Espero el autobús en el Sur de La Ciudad. Hace frío.

El autobús tarda 10 minutos. Cuando llega y entro en la atmósfera somnolienta de su interior me siento a la izquierda, junto a la ventana y miro el paisaje : las calles a la luz de las farolas. Al fondo, sobre las casas bajas, se ve la penumbra del primer clarear de la mañana.

Hacemos una rotonda y me doy cuenta que el conductor lleva puesto un disco de Bob Dylan, la canción que esta sonando es “Rainy day women”. Me gusta el deje vacilón que tiene. Me gusta que sea una mañana de lluvia. Busco alrededor a las mujeres del día lluvioso, pero nada. Miro hacia el otro lado de la ventana de nuevo y escucho la canción hasta que acaba y después otra. Luego se oye la radio. Me duermo apoyado contra el vidrio.

Despierto a escasos kilómetros de La Ciudad. Veo al fondo de la carretera sus torres y sobre ellas el tejido negruzco de partículas suspendidas. “Joder” Pienso ante la boina de humo, vista en todo su esplendor, en la primera hora de la mañana de invierno.

“Menos mal que van a prohibirnos fumar” se queja alguien desde su asiento ” Mirad como está La Ciudad de humo” El comentario me provoca una sonrisa agria. Me levanto y me acerco hasta el conductor para preguntarle si le importaría volver a poner a Bob Dylan.
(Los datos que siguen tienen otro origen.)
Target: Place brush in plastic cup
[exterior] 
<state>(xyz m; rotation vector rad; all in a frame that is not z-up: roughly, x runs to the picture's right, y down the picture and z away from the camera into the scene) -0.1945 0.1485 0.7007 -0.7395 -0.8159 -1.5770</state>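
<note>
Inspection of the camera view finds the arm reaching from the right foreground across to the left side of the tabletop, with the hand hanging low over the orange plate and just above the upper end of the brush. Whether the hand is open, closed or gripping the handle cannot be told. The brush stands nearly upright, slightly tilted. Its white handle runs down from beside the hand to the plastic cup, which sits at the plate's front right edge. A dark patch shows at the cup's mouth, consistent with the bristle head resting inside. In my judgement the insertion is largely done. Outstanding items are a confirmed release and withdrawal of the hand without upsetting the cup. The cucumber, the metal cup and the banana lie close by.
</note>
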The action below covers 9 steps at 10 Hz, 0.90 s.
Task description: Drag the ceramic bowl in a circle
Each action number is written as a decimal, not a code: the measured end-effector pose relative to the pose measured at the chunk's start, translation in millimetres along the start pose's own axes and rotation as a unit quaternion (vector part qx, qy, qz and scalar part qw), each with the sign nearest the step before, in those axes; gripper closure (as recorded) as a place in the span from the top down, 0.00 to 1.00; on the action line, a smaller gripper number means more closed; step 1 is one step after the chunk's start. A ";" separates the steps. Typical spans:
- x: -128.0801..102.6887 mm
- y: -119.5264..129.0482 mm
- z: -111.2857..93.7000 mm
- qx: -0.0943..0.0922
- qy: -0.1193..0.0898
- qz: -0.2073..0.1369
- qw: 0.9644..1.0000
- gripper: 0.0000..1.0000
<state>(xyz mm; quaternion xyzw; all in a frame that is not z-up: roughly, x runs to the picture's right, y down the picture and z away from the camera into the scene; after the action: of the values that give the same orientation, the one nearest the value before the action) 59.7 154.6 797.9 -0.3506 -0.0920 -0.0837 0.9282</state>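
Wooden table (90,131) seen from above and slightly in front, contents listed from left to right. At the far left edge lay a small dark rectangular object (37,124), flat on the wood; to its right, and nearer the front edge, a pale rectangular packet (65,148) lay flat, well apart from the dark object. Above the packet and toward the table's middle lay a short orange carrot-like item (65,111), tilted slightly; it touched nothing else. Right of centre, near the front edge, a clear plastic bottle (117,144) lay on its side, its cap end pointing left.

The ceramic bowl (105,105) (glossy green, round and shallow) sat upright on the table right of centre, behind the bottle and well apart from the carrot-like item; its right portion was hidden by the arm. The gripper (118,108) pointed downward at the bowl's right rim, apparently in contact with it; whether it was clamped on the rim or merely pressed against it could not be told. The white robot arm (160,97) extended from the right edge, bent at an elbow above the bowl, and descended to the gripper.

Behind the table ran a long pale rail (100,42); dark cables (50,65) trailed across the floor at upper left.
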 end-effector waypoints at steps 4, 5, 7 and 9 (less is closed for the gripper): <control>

“¿Te parece El Blues del Zumo de Naranja o prefieres Mr. Tambourine?” Me pregunta. “Lo que tu elijas” le digo. “Tú eres el conductor, tú decides” “Bien” me responde “entonces los grandes éxitos, dejamos al Dylan experimental para el regreso”

Me vuelvo a sentar pensando que me habría gustado nacer en otros años. Pero ¿En cuáles? Estos, desde los que canta Bob Dylan, seguramente también estaban llenos de sinsentido, de sufrimiento, de ignorancia… Pero ¿Tanto?

Barajando respuestas llego hasta mi parada. Suena “Blowing in the wind” pero no me paro ya a escucharla, simplemente, me bajo del autobús, despidiéndome del conductor con una seña hacia el espejo retrovisor a la que él responde también sin palabras.

Ahora poso un pie sobre una las aceras de La Ciudad. Ya no veo el humo en suspensión a lo lejos, ya soy parte de él.